The last time I watched Home & Away was when it was on ITV! And that was ages ago!   :EEK!:  lol!

----------


## Jessie Wallace

> The last time I watched Home & Away was when it was on ITV! And that was ages ago!   lol!


Yes that was a long time ago!

----------


## Chris_2k11

I always remember it been on ITV at 5 o'clock   :Big Grin:

----------


## Jessie Wallace

Yep, then turn over for Neighbours at 5.30, and then Tea at 6!

----------


## Keating's babe

Neighbours - most definitely - it has been the better soap since day one.

----------


## Jessie Wallace

Yep, totally.

----------


## Angeldelight

Neighbours all the way... it's so much better than Home and Away...

----------


## Trinity

They are much of a muchness, really.  Neighbours does have it's mad moments though- like Harolds amnesia - mental!

----------


## Abi

I watch both of them, but i prefer Neighbours

----------


## ~*~Leanne~*~

my fav is home and away

----------


## Cornishbabe

definaty neighboughs

----------


## Dr. Tangliss

Neighbours. I have not watched Home & Away for years.

----------


## hayley

neighbours i dont really watch home and away!

----------


## Crazy Gal 88

neighbours!!!!!

----------


## Abi

What other Aussie soaps are there?

----------


## Carrie Bradshaw

I've never really watched much of Home and Away, so I voted for Neighbours!  :Smile:

----------


## bakedbean

It would have to be neighbours simply becuse they have much better actors and  Paul Robinson is the best villian since Darcy Tyler.

----------


## angelwings

i actually voted for home and away even though i love neighbours just as much.x

----------


## Dr. Tangliss

I just remembered, Heart Break High! That was so much better then Neighbours and Home & Away.

----------


## emma_strange

Neighbours

----------


## RealityGap

I used to watch them both then had no time for them when baby number 1 came along,  so stopped watching both Neighbours and Home and Away - have started watching neighbours again BUT can't not get into home and away at all now

----------


## Carrie Bradshaw

> I just remembered, Heart Break High! That was so much better then Neighbours and Home & Away.
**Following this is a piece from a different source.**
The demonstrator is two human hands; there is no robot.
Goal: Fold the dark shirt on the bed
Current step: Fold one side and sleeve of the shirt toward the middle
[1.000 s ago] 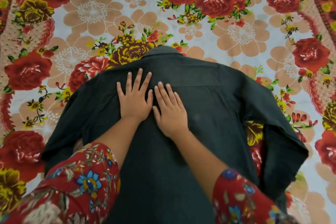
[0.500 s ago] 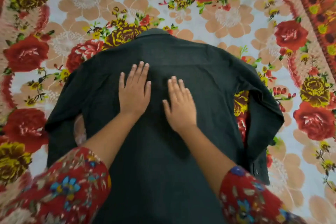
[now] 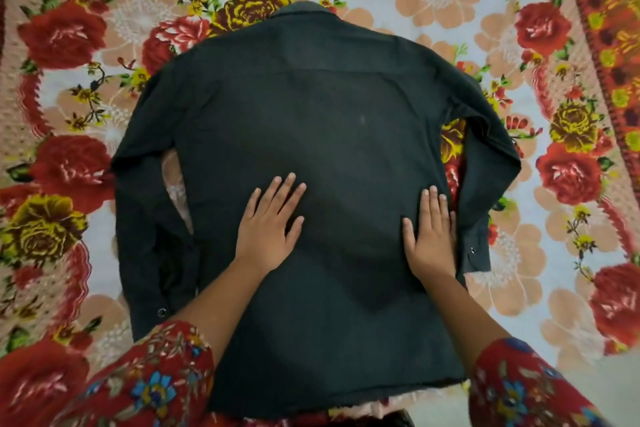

I used to watch that - it was really good!  :Big Grin:

----------


## Dr. Tangliss

Drazic was so fit, yummy!

----------


## Carrie Bradshaw

I think the actress who played Katarina(sp?) is in Home and Away. I watched H&A by accident once and noticed her - I think she was pregnant.

----------


## Dr. Tangliss

Yeah, she is in H&A now. She was also in the Matirx

----------


## dddMac1

i prefer neighbours but used to watch home and away

----------


## Debs

i prefer neighbours watched home and awat for a bit but got bored with it

----------